Он подумал. И сказал медленно, тщательно отвешивая каждое слово. Каждое ненормальное, хмельное, безумное слово, выпивающее мою душу.
– Я хочу стащить с тебя это платье, которое делает тебя такой невыносимо красивой и такой недоступной, что у меня ломается мозг. Я хочу разорвать его, разодрать на лоскуты, оставив тебя голой. Или в чулках. На тебе ведь есть чулки, Рид? Эта тонкая золотая паутина, ласкающая твои длинные ноги. Они есть?
Я неуверенно кивнула, ощутив, что говорить не могу. Голос со мной попрощался, шокированный пьяным Фреймом.
– Да, их можно оставить, – разрешил тот. – И гребень в волосах. И, пожалуй, туфли. А потом прижать тебя к этим доскам. И не отпускать до тех пор, пока в твоем теле, в твоих мыслях и в твоей душе не останусь только я. Я хочу делать это снова и снова, наплевав на этот мир, катящийся в бездну. Пусть мир погибнет. Я хочу только тебя. Тебя – себе. Навсегда.
Горячая обжигающая волна снова прокатилась по моему телу. С каждым его словом, с каждой хриплой ноткой. У меня абсолютный слух, я так чувствительна к звукам. И почему-то звук его дыхания, тембр голоса и шершавость шепота сводят меня с ума. Я чувствую их внутри себя.

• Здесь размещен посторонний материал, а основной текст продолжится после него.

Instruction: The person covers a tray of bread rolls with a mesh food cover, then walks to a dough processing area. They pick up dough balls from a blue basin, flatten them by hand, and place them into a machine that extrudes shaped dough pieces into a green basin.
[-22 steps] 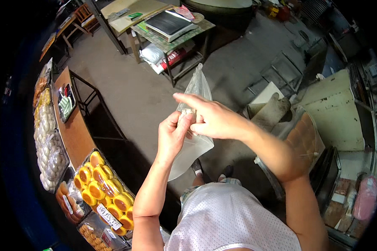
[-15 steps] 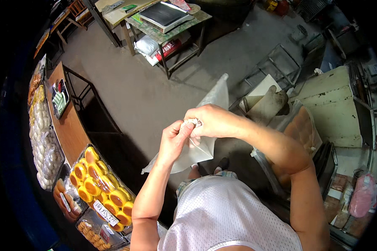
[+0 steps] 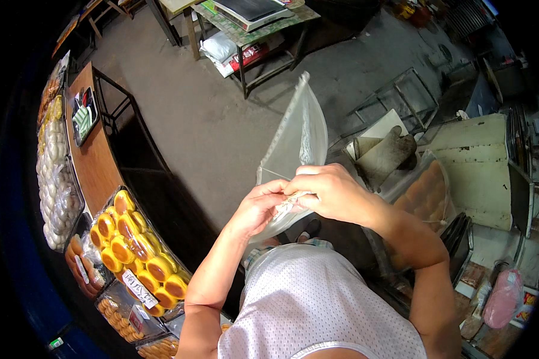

Мне тяжело дышать. И черт возьми! Я хочу, чтобы он сделал то, о чем говорит.
Фрейм сейчас был другим. Тьма и лунный свет меняли его лицо, делая старше, злее, опаснее. Серые глаза напитались мраком, став черными. Черты заострились. Он почти пугал меня. И одновременно притягивал. Так сильно, что я ощутила волну жара, прокатившуюся по телу.
– Трудно быть тенью, Рид… – Шепот ласкает мою щеку, касается губ.